Information provided START

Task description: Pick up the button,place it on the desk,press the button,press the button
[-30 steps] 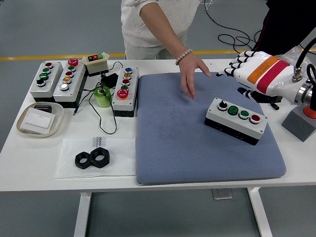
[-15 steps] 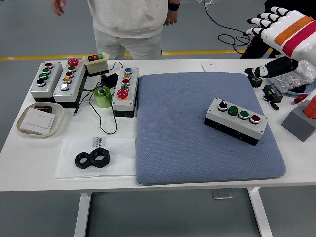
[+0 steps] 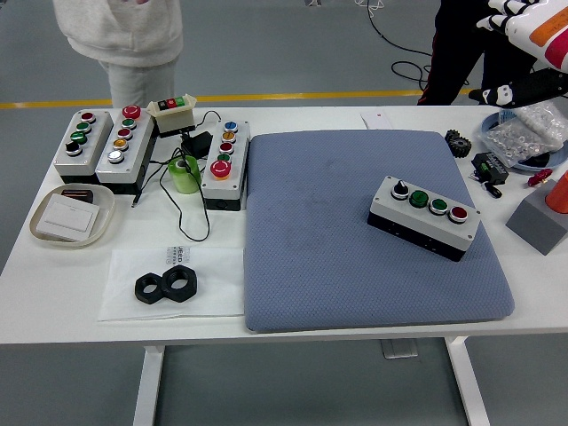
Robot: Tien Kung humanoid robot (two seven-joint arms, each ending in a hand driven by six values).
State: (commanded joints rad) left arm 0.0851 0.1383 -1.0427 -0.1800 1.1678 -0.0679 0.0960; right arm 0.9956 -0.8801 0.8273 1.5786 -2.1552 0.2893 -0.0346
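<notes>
Sitting on the blue mat (image 3: 355, 240), the four-button control box (image 3: 424, 216) is lying untouched. Right hand (image 3: 531, 27) is hovering at the top right corner, fingers released, grasping nothing.

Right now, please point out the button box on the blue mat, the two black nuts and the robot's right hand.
button box (image 3: 426, 216): head view, white top face.
black nuts (image 3: 166, 286): head view, where they touch.
right hand (image 3: 530, 28): head view, white back.

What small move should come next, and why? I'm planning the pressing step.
Probably bring the right robot hand down and left toward the button box. The hand is raised at the top right corner, well away from the box, which already lies on the blue mat with its four controls facing up and nothing touching them.
</notes>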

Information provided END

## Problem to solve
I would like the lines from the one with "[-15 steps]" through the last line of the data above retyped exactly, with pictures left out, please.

## Solution to the problem
[-15 steps] 
[+0 steps] 
Robot: Tien Kung humanoid robot (two seven-joint arms, each ending in a hand driven by six values).
State: (commanded joints rad) left arm 0.0851 0.1383 -1.0427 -0.1800 1.1678 -0.0679 0.0960; right arm 0.9956 -0.8801 0.8273 1.5786 -2.1552 0.2893 -0.0346
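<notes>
Sitting on the blue mat (image 3: 355, 240), the four-button control box (image 3: 424, 216) is lying untouched. Right hand (image 3: 531, 27) is hovering at the top right corner, fingers released, grasping nothing.

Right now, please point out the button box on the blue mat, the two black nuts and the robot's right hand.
button box (image 3: 426, 216): head view, white top face.
black nuts (image 3: 166, 286): head view, where they touch.
right hand (image 3: 530, 28): head view, white back.

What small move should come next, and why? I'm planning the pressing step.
Probably bring the right robot hand down and left toward the button box. The hand is raised at the top right corner, well away from the box, which already lies on the blue mat with its four controls facing up and nothing touching them.
</notes>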

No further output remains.